В первой книге, которую он открыл, говорилось о Родосском ордене, члены которого первоначально называли себя рыцарями святого Иоанна Иерусалимского; сначала это был монашеский, а затем рыцарский орден, учрежденный после завоевания Святой земли в 1099 году, в результате Первого крестового похода. Родосский орден образовался раньше своего основного соперника — ордена тамплиеров — и позже присвоил себе большую часть его сокровищ. К тому времени Иерусалим пал, и госпитальеры захватили остров Родос, на котором в течение двухсот лет и находилась их штаб-квартира. Они несколько раз отражали атаки сарацин (не без помощи Джорджа Рипли), но были побеждены Сулейманом Великолепным в 1522 году и перебрались на Мальту, где просуществовали до эпохи Наполеона.

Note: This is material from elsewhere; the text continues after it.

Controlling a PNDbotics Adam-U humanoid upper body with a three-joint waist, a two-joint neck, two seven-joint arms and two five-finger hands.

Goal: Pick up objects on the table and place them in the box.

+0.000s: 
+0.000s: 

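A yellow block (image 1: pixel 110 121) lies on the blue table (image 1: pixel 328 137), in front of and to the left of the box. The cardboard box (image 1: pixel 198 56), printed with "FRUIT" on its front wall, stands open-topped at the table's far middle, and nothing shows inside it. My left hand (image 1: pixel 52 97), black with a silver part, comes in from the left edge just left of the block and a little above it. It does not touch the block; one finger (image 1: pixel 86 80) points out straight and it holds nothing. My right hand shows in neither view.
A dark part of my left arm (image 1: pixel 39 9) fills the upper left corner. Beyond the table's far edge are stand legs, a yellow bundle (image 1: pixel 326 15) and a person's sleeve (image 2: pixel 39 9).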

Джек слышал множество мифов о тамплиерах, хотя и просуществовали они весьма недолго. Один из них — будто бы тамплиеры нашли Святой Грааль и ковчег Завета, а также принесли из Иерусалима Туринскую плащаницу. В конце XIII века орден обосновался во Франции, и под давлением короля против него был начат инквизиционный процесс. Тамплиеров обвиняли в идолопоклонстве и отрицании истинного Бога, неподобающем поведении — будто они целовали друг друга в губы и ягодицы, — а также в ростовщичестве. В 1312 году папа Климент V упразднил орден. Тамплиерам приписывается участие в целой серии безумных заговоров, и что здесь правда, а что ложь, понять невозможно — деятельность ордена всегда прикрывала завеса тайны.
Что же касается иоаннитов, или госпитальеров, которые были свидетелями расцвета и падения тамплиеров, благополучно присвоили их богатства и просуществовали еще более пятисот лет, о них Джек не знал ровным счетом ничего, поэтому погрузился в текст с головой. После потери Мальты в 1798 году вспышки активности ордена наблюдались по всему миру, преимущественно в России, Италии и Англии. Несмотря на обширные международные связи госпитальеров, основных точек их сосредоточения было семь, как существовали и семь языков: провансальский, французский, овернский диалект, итальянский, испанский (арагонский), немецкий и английский.
Джек с радостью осознал, что сложная структура наконец-то обрела форму. Семь языков, семь частей манускрипта. Он уже проследил путь рукописи в Англии, Германии, Италии и Франции; письменные стили Прованса, Оверни и старого королевства Арагон идентифицировать не удалось, но все это не простое совпадение. Госпитальеры разделили манускрипт на семь частей и распространили по семи регионам своего влияния; эти фрагменты делали свое дело, пока Джордж Рипли не заплатил огромные деньги, чтобы собрать их воедино. Зачем манускрипт был разделен? Чтобы увеличить шансы на его расшифровку или, напротив, сохранить секрет? И откуда же он все-таки изначально взялся?
Госпитальеры неоднократно меняли герб и штандарт, но в итоге приняли восьмиконечный крест — четыре наконечника стрелы, сходящихся в центре, — и назвали в честь ордена мальтийским. Джек подумал, что где-то уже видел такой, но не мог вспомнить где: память будто окутал дым веков — сожжение неверных, падение древних стен, конец света.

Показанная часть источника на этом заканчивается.